Assignment - Repeat the records verbatim and leave the pictures out of your copy.

Record excerpts -
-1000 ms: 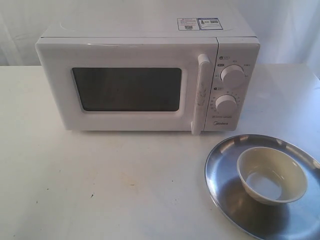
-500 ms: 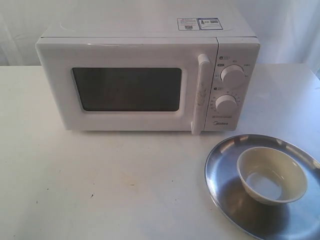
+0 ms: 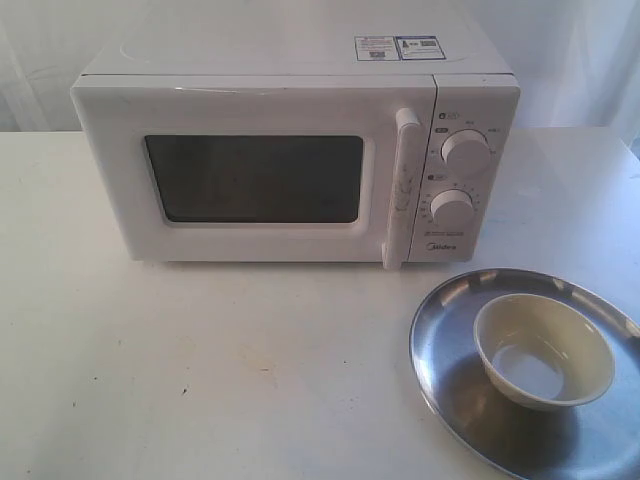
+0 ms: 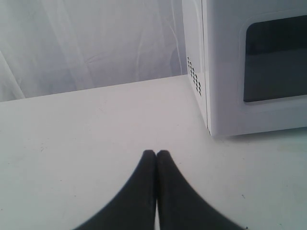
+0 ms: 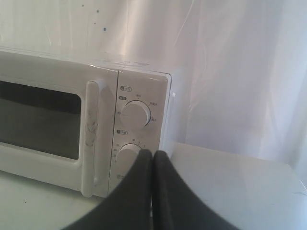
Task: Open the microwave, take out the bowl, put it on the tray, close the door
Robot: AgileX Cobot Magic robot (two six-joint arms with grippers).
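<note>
Findings for you: the microwave stands on the table w/ its door flush to the body and the handle upright beside the knobs; no gap shows at the seam. The bowl is out of the microwave, upright on the tray, which lies in front of the microwave off its knob-side corner. The left gripper is low over the table off the microwave's corner far from the knobs, jaws pressed together, holding nothing. The right gripper hangs in front of the knobs, apart from them, jaws likewise together and empty. Neither arm shows in the exterior view. Judgement: all four steps read as done; you are at the end, not mid-step. Next move calls for little: hold both arms clear of door and tray, and chk the latch is fully home, since a flush face alone doesn't prove it. No regrasp req'd as far as I can tell.
</note>
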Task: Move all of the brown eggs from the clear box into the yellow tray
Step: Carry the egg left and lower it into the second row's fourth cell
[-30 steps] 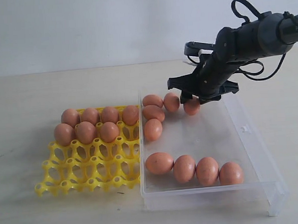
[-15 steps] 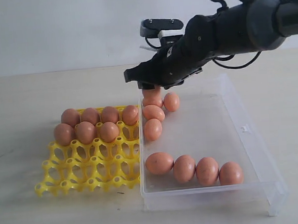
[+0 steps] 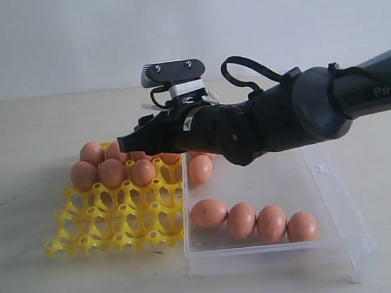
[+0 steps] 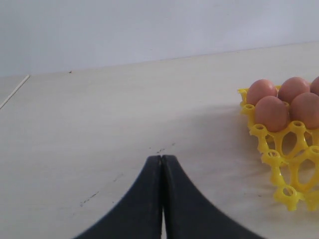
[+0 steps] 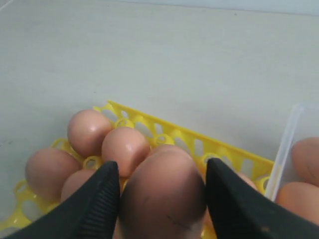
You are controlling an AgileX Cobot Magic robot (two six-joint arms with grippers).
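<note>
exterior view: your right gripper (image 3: 128, 143) hangs over the back rows of the bright yellow plastic lattice tray (image 3: 88, 224); four orange-brown oval eggs (image 3: 242, 221) line the near wall of the large clear plastic box (image 3: 333, 205). left wrist view: your left gripper (image 4: 162, 162) is pressed together. right wrist view: the right gripper clamps one such egg (image 5: 162, 204) above the tray.
</note>
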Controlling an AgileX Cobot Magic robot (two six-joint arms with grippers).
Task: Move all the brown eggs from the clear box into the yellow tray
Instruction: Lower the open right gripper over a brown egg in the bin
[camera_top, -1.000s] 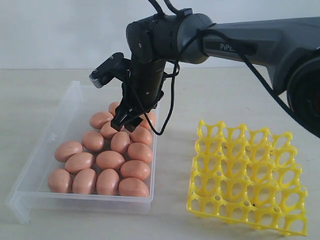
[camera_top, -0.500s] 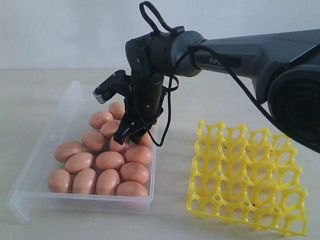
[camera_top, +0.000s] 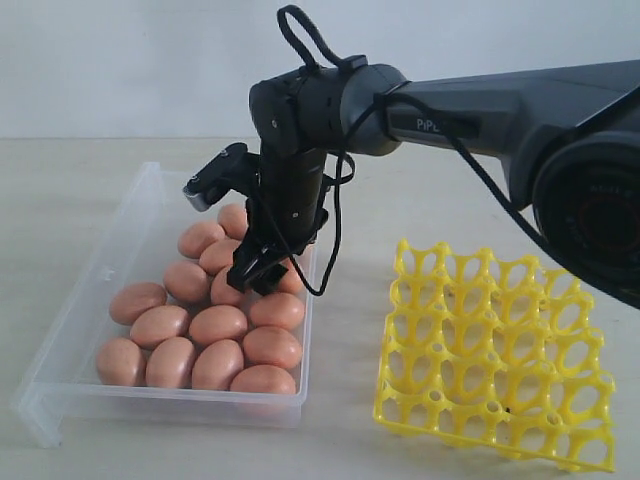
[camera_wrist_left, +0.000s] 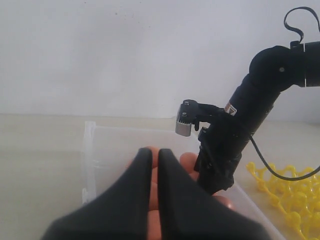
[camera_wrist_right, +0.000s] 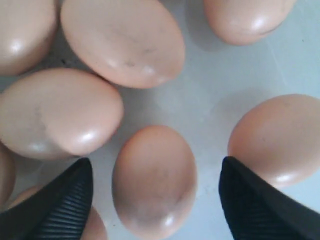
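right gripper | fingers apart astride one brown egg | left gripper fingers together | risk: smooth shell may squirt sideways on closing, knocking packed neighbours

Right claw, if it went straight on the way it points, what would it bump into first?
Probably the brown egg lying right under it: the right claw is open and points down at that egg in the clear box. How close is hard to tell.
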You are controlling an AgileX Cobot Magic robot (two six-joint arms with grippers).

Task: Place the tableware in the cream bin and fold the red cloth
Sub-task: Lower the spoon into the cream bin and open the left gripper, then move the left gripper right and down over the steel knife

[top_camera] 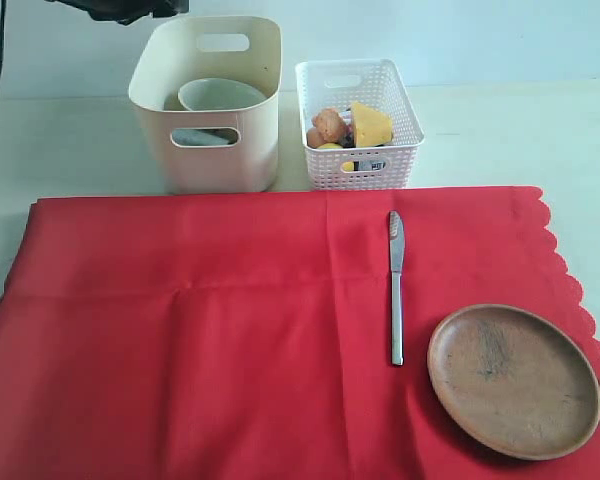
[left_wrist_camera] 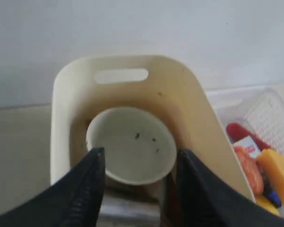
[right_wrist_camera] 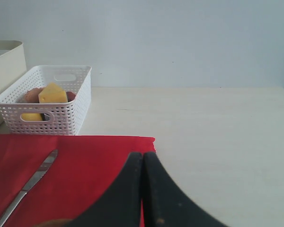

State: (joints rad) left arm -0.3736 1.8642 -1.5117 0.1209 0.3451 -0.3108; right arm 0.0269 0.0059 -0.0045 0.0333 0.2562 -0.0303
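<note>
My left gripper (left_wrist_camera: 139, 152), wide open and empty, over the tall cream bin (top_camera: 242, 165) holding one pale speckled bowl (top_camera: 220, 93); one knife (top_camera: 396, 290), one brown plate (top_camera: 513, 380) on red cloth (top_camera: 180, 330); right gripper (right_wrist_camera: 143, 158) closed

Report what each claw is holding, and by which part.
Nothing is held. The left claw stands open above the pale bowl in the cream bin; the right claw is shut with nothing between its fingers.
</note>
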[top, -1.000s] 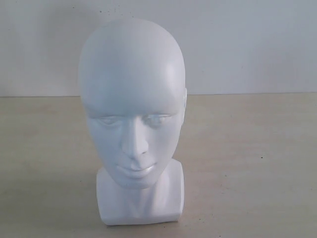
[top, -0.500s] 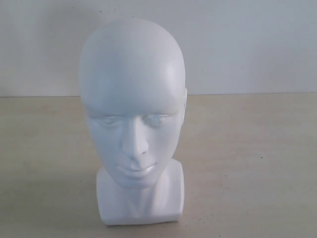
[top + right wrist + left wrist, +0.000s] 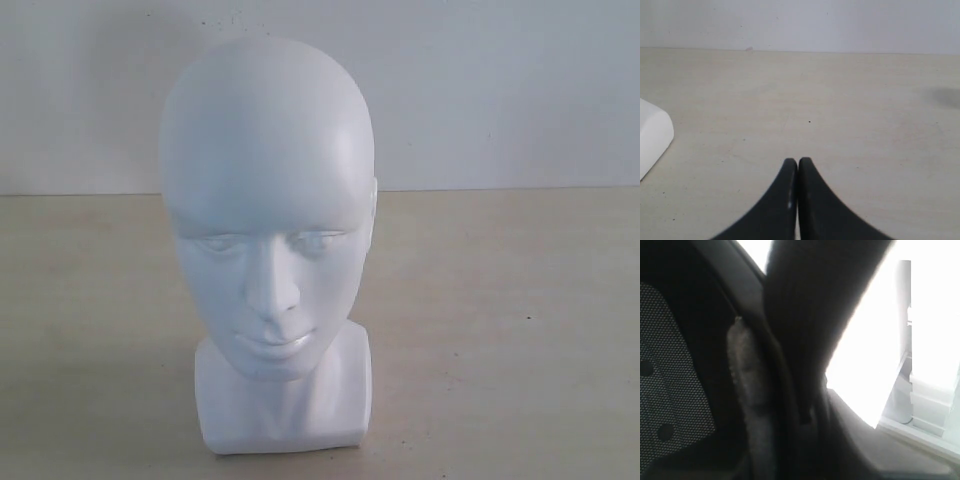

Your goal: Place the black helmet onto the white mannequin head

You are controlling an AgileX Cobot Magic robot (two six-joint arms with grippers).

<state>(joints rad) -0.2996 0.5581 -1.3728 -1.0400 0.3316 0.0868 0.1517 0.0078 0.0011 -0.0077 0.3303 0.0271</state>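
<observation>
The white mannequin head (image 3: 265, 200) stands upright on the table, facing the exterior camera, bare on top. Neither arm shows in that view. The black helmet (image 3: 685, 380) fills the left wrist view from very close: mesh lining, a grey padded edge (image 3: 747, 390) and a dark rim. It runs straight through my left gripper (image 3: 805, 440), whose fingers are lost in the dark and seem shut on the rim. My right gripper (image 3: 798, 162) is shut and empty, low over the table, with a corner of the head's white base (image 3: 652, 132) off to one side.
The beige table (image 3: 500, 320) runs back to a pale wall (image 3: 500, 90). Bright white room fittings (image 3: 925, 365) show past the helmet in the left wrist view. A faint shadow (image 3: 945, 95) lies on the table ahead of my right gripper.
</observation>
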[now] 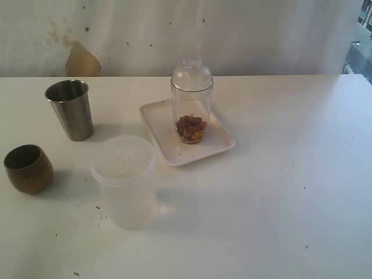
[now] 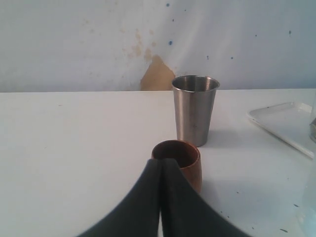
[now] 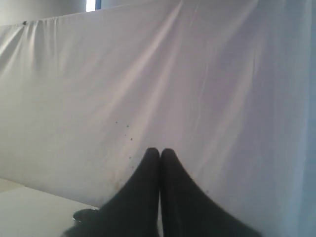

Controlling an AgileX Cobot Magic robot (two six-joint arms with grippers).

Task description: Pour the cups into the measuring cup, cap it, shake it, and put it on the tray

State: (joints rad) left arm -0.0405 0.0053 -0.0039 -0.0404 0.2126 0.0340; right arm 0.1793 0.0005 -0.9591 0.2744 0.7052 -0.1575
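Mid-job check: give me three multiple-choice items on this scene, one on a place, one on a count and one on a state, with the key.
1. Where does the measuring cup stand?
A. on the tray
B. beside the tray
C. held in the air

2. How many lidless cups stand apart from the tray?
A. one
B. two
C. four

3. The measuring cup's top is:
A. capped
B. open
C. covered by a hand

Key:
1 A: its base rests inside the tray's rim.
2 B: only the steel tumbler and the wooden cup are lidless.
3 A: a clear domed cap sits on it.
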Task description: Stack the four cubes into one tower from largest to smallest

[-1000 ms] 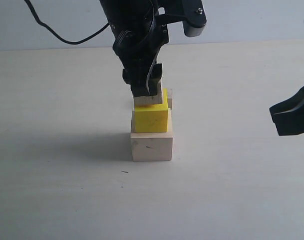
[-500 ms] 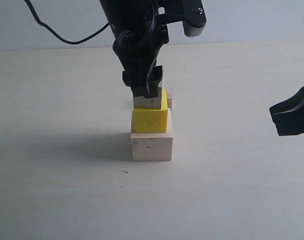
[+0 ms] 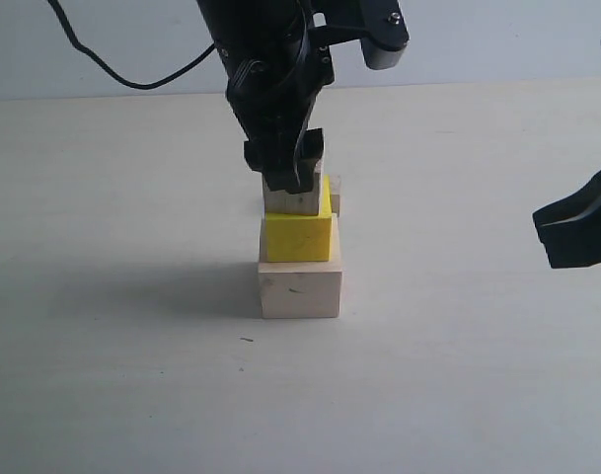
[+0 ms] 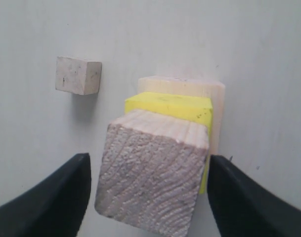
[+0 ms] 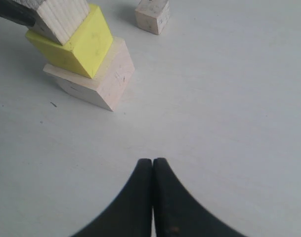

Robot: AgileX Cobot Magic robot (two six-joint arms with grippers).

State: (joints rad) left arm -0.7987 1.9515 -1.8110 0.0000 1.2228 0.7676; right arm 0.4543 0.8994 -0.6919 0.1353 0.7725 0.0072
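Observation:
The large pale wood cube [image 3: 300, 288] sits on the table with the yellow cube [image 3: 298, 237] on top of it. The smaller bare wood cube [image 3: 292, 202] rests on the yellow one, turned a little askew. My left gripper [image 3: 290, 178] straddles that top cube from above and is open; in the left wrist view a gap shows on each side of the cube [image 4: 152, 177]. The smallest cube [image 4: 77, 75] lies on the table just behind the stack. My right gripper [image 5: 152, 163] is shut and empty, hovering off to the right [image 3: 552, 237].
A black cable [image 3: 132, 74] trails over the far left of the light table [image 3: 132, 375]. The smallest cube [image 3: 335, 195] peeks out right behind the stack.
The left gripper has crept up slightly along the smaller wood cube, which stays on the yellow cube. The right arm has not moved.

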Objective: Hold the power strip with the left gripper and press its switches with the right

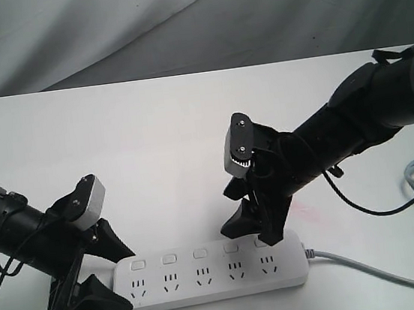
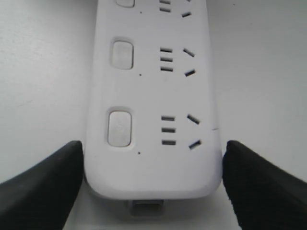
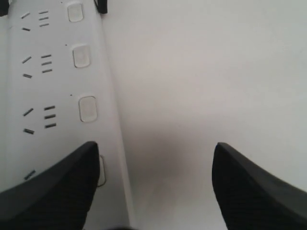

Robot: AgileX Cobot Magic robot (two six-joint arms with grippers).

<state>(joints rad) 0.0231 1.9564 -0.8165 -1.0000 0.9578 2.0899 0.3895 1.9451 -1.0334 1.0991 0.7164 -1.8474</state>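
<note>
White table [image 1: 188,127], grey drape behind. Flat on it, the power strip [image 1: 215,279]: rigid, light, smooth plastic. It will likely skate unless pinched across its width. Jaws of the left gripper [image 1: 124,280] straddle the cable-free end; contact unclear. On the right gripper [image 1: 251,234] jaws spread, one finger over the end of the switches [image 1: 199,253].

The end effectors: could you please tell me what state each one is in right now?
Left end effector: closed on the end of the power strip.
Right end effector: open, holding nothing.
</note>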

Task output -
-1000 ms: 
-500 ms: 
+0 ms: 
+0 ms: 
+0 ms: 
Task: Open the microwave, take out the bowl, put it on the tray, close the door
Robot: AgileX Cobot Magic robot (two six-joint arms with grippers).
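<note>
Findings for you: the microwave stands on the table w/ its door flush to the body and the handle upright beside the knobs; no gap shows at the seam. The bowl is out of the microwave, upright on the tray, which lies in front of the microwave off its knob-side corner. The left gripper is low over the table off the microwave's corner far from the knobs, jaws pressed together, holding nothing. The right gripper hangs in front of the knobs, apart from them, jaws likewise together and empty. Neither arm shows in the exterior view. Judgement: all four steps read as done; you are at the end, not mid-step. Next move calls for little: hold both arms clear of door and tray, and chk the latch is fully home, since a flush face alone doesn't prove it. No regrasp req'd as far as I can tell.
</note>
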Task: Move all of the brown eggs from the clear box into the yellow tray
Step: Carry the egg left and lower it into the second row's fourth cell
[-30 steps] 
[-15 steps] 
[+0 steps] 
[+0 steps] 
[+0 steps] 
You are controlling an AgileX Cobot Magic robot (two six-joint arms with grippers).
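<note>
exterior view: your right gripper (image 3: 128, 143) hangs over the back rows of the bright yellow plastic lattice tray (image 3: 88, 224); four orange-brown oval eggs (image 3: 242, 221) line the near wall of the large clear plastic box (image 3: 333, 205). left wrist view: your left gripper (image 4: 162, 162) is pressed together. right wrist view: the right gripper clamps one such egg (image 5: 162, 204) above the tray.
</note>
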Controlling an AgileX Cobot Magic robot (two six-joint arms with grippers).
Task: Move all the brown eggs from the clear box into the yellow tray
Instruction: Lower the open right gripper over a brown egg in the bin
[camera_top, -1.000s] 
[camera_top, -0.500s] 
[camera_top, +0.000s] 
[camera_wrist_left, +0.000s] 
[camera_wrist_right, +0.000s] 
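right gripper | fingers apart astride one brown egg | left gripper fingers together | risk: smooth shell may squirt sideways on closing, knocking packed neighbours

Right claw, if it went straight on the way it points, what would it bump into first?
Probably the brown egg lying right under it: the right claw is open and points down at that egg in the clear box. How close is hard to tell.
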You are controlling an AgileX Cobot Magic robot (two six-joint arms with grippers).

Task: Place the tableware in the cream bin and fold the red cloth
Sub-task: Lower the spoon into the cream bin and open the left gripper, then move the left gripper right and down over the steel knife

[top_camera] 
[left_wrist_camera] 
[right_wrist_camera] 

State: (joints rad) left arm -0.3736 1.8642 -1.5117 0.1209 0.3451 -0.3108; right arm 0.0269 0.0059 -0.0045 0.0333 0.2562 -0.0303
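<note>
My left gripper (left_wrist_camera: 139, 152), wide open and empty, over the tall cream bin (top_camera: 242, 165) holding one pale speckled bowl (top_camera: 220, 93); one knife (top_camera: 396, 290), one brown plate (top_camera: 513, 380) on red cloth (top_camera: 180, 330); right gripper (right_wrist_camera: 143, 158) closed

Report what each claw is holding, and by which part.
Nothing is held. The left claw stands open above the pale bowl in the cream bin; the right claw is shut with nothing between its fingers.
</note>
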[top, -1.000s] 
[top, -0.500s] 
[top + right wrist + left wrist, +0.000s] 

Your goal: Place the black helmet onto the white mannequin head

You are controlling an AgileX Cobot Magic robot (two six-joint arms with grippers).

<state>(joints rad) -0.2996 0.5581 -1.3728 -1.0400 0.3316 0.0868 0.1517 0.0078 0.0011 -0.0077 0.3303 0.0271</state>
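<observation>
The white mannequin head (image 3: 265, 200) stands upright on the table, facing the exterior camera, bare on top. Neither arm shows in that view. The black helmet (image 3: 685, 380) fills the left wrist view from very close: mesh lining, a grey padded edge (image 3: 747, 390) and a dark rim. It runs straight through my left gripper (image 3: 805, 440), whose fingers are lost in the dark and seem shut on the rim. My right gripper (image 3: 798, 162) is shut and empty, low over the table, with a corner of the head's white base (image 3: 652, 132) off to one side.
The beige table (image 3: 500, 320) runs back to a pale wall (image 3: 500, 90). Bright white room fittings (image 3: 925, 365) show past the helmet in the left wrist view. A faint shadow (image 3: 945, 95) lies on the table ahead of my right gripper.
</observation>
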[now] 
[now] 
[now] 

Controlling an AgileX Cobot Magic robot (two six-joint arms with grippers).

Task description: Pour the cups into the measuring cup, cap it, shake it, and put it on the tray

State: (joints rad) left arm -0.0405 0.0053 -0.0039 -0.0404 0.2126 0.0340; right arm 0.1793 0.0005 -0.9591 0.2744 0.7052 -0.1575
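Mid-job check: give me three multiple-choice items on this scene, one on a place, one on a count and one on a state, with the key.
1. Where does the measuring cup stand?
A. on the tray
B. beside the tray
C. held in the air

2. How many lidless cups stand apart from the tray?
A. one
B. two
C. four

3. The measuring cup's top is:
A. capped
B. open
C. covered by a hand

Key:
1 A: its base rests inside the tray's rim.
2 B: only the steel tumbler and the wooden cup are lidless.
3 A: a clear domed cap sits on it.
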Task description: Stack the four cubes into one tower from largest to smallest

[-1000 ms] 
[-500 ms] 
[+0 ms] 
[+0 ms] 
[+0 ms] 

Robot: AgileX Cobot Magic robot (two six-joint arms with grippers).

State: (joints rad) left arm -0.7987 1.9515 -1.8110 0.0000 1.2228 0.7676; right arm 0.4543 0.8994 -0.6919 0.1353 0.7725 0.0072
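Observation:
The large pale wood cube [image 3: 300, 288] sits on the table with the yellow cube [image 3: 298, 237] on top of it. The smaller bare wood cube [image 3: 292, 202] rests on the yellow one, turned a little askew. My left gripper [image 3: 290, 178] straddles that top cube from above and is open; in the left wrist view a gap shows on each side of the cube [image 4: 152, 177]. The smallest cube [image 4: 77, 75] lies on the table just behind the stack. My right gripper [image 5: 152, 163] is shut and empty, hovering off to the right [image 3: 552, 237].
A black cable [image 3: 132, 74] trails over the far left of the light table [image 3: 132, 375]. The smallest cube [image 3: 335, 195] peeks out right behind the stack.
The left gripper has crept up slightly along the smaller wood cube, which stays on the yellow cube. The right arm has not moved.
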
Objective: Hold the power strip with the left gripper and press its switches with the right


Robot: AgileX Cobot Magic robot (two six-joint arms with grippers).

<state>(joints rad) 0.0231 1.9564 -0.8165 -1.0000 0.9578 2.0899 0.3895 1.9451 -1.0334 1.0991 0.7164 -1.8474</state>
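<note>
White table [image 1: 188,127], grey drape behind. Flat on it, the power strip [image 1: 215,279]: rigid, light, smooth plastic. It will likely skate unless pinched across its width. Jaws of the left gripper [image 1: 124,280] straddle the cable-free end; contact unclear. On the right gripper [image 1: 251,234] jaws spread, one finger over the end of the switches [image 1: 199,253].

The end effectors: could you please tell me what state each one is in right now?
Left end effector: closed on the end of the power strip.
Right end effector: open, holding nothing.
</note>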

With that, the output is complete.